> What is expected
Copy out each line in the listing below where the word "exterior" appears.

> Raw data
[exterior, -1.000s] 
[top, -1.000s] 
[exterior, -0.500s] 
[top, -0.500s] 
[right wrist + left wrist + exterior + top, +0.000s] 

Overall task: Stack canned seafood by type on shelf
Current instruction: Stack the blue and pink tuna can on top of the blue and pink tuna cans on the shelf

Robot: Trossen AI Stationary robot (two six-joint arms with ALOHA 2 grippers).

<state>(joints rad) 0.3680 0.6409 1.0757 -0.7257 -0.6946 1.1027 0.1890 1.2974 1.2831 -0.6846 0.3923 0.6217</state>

> Exercise output
[exterior, -1.000s] 
[exterior, -0.500s] 
[right wrist + left wrist + exterior + top, +0.000s] 

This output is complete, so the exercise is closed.